Let the Rationalizations Roll.

December 2016.

     And then there was a second whiff with the Grey Lady.

     I enjoy reading Paul Krugman’s columns.  His consistent, reasoned, and informed assault on supply-side economics and his extolling of the virtues of rational deficit spending are valuable.  There’s joy to be found in Mr. Krugman’s capacity to inflict agita on conservative economists; moreover, the clarity of his exposition is admirable.

     This being said, his explanation for Hillary Rodham Clinton’s loss to Queens’ Least Favorite Son was wide of the mark.  Sensible people in late 2016 struggled to cope with the discombobulating event.  Mr.
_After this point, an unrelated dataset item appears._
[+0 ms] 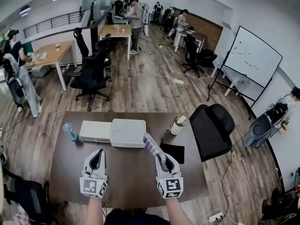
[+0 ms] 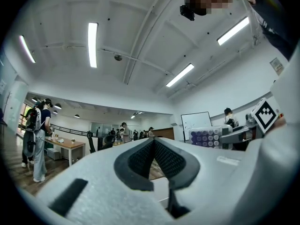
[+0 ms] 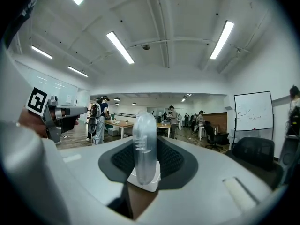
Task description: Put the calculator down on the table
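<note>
1. Two grippers hover over the dark brown wooden table (image 1: 126, 177). The left gripper (image 1: 97, 156) has its jaws together on nothing. The right gripper (image 1: 161, 159) is clamped on the slim white plastic calculator with purple keys (image 1: 151, 144).
2. Location: the calculator is in the air at frame centre, just below the white box (image 1: 128, 132).
3. Handling (judged): light, rigid and smooth-cased, so likely slippery. Grip the flat faces near one end.
4. Orientation: the long axis runs from the jaws toward the upper left. The calculator stands on edge, keys facing the left gripper.
</note>
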Demonstrator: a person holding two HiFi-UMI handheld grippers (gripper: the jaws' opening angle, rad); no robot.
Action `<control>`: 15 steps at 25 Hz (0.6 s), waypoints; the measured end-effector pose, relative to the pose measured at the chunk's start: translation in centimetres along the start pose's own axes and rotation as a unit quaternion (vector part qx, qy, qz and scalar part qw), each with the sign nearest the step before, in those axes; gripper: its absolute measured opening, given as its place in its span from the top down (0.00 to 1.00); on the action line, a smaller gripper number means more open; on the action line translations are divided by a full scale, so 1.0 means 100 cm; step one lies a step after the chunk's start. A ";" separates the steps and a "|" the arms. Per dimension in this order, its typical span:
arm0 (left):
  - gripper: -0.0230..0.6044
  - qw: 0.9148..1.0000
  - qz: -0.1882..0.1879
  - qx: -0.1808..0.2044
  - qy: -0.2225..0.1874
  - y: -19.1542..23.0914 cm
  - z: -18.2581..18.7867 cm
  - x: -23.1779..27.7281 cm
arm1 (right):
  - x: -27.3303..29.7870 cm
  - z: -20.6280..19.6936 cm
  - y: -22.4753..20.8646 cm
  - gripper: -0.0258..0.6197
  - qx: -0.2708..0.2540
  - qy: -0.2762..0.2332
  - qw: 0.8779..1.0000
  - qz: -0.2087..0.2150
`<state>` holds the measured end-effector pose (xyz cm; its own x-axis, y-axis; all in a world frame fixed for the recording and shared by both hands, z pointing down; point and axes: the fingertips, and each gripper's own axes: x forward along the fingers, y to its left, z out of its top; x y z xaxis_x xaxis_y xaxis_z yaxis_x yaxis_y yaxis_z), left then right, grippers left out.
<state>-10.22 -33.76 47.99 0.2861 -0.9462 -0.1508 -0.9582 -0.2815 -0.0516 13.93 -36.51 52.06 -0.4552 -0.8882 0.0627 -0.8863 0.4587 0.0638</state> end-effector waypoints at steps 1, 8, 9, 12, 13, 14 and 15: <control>0.97 1.000 0.002 -0.002 0.000 0.003 -0.001 0.001 | 0.006 0.000 0.001 0.78 -0.003 0.001 1.000 0.003; 0.97 1.000 -0.016 -0.002 0.008 0.022 -0.007 0.015 | 0.035 0.002 -0.011 0.78 0.010 -0.003 1.000 -0.012; 0.97 1.000 -0.017 -0.003 0.010 0.027 -0.008 0.016 | 0.038 0.002 -0.011 0.78 0.012 -0.002 1.000 -0.016; 0.97 1.000 -0.020 -0.006 0.012 0.039 -0.008 0.020 | 0.044 0.004 -0.006 0.78 0.011 -0.001 1.000 -0.019; 0.97 1.000 -0.022 -0.007 0.010 0.042 -0.008 0.023 | 0.046 0.006 -0.004 0.78 0.011 -0.001 1.000 -0.019; 0.97 1.000 -0.024 -0.009 0.008 0.044 -0.008 0.025 | 0.049 0.007 -0.001 0.78 0.010 -0.001 1.000 -0.018; 0.97 1.000 -0.028 -0.011 0.008 0.045 -0.010 0.027 | 0.051 0.007 0.002 0.78 0.009 0.000 1.000 -0.018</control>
<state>-13.78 -37.79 48.31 0.3388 -0.9314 -0.1333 -0.9408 -0.3369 -0.0372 11.34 -40.97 51.69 -0.4233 -0.9039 0.0612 -0.9033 0.4263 0.0483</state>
Krugman unfortunately gravitated toward a simplistic explanation I had heard from others, that it all should be placed at the feet of Russian skullduggery and the media’s mishandling of the story.  Mr. Krugman opted for proximate causation – the isolation of a single factor at the terminus of a lengthy string of causation – as the culprit rather than wading into the debacle’s complexities.

     The elegant simplicity of a proximate explanation is appealing.  It banishes from consideration the myriad of factors that undid Ms. Clinton’s campaign, namely the Mt. Everest of political baggage she and her husband have accumulated, the narrowing of her potential electorate by decades of right-wing demonization of her, her mediocre skills and flawed instincts as a candidate (she’s not her husband, whatever one may think of him), and her campaign’s strategic and tactical blunders.

     The centering of a proximate explanation has perhaps another advantage:  It leaves a weltanschauung intact, unquestioned, unexamined.  The subtext of the election for me was the corrosive effects of the neoliberal consensus, four decades of misguided policies to which the Clintons had materially contributed.

     Nonetheless, I still enjoy reading Paul Krugman’s columns.  A second rebuff from the Grey Lady didn’t discourage me.

Here’s Paul Krugman’s column:

Paul Krugman, “Useful Idiots Galore,” The New York Times, 16 December 2016, A31 (https://www.nytimes.com/2016/12/16/opinion/useful-idiots-galore.html).

Here’s the unpublished letter:

Paul Krugman accurately characterizes the GOP’s hypocritical silence in the face of Russian hacking and the media’s often uncritical handling of Russian cyber skullduggery and Ms. Clinton’s emails.  He, however, has anointed himself chief apologist for a flawed candidate and an inept campaign.  Before engaging in shotgun name-calling, he should ponder how, with a noxious, patently unqualified GOP opponent, the election was so close that hacks or media missteps mattered.  Ms. Clinton wrested defeat from the jaws of victory.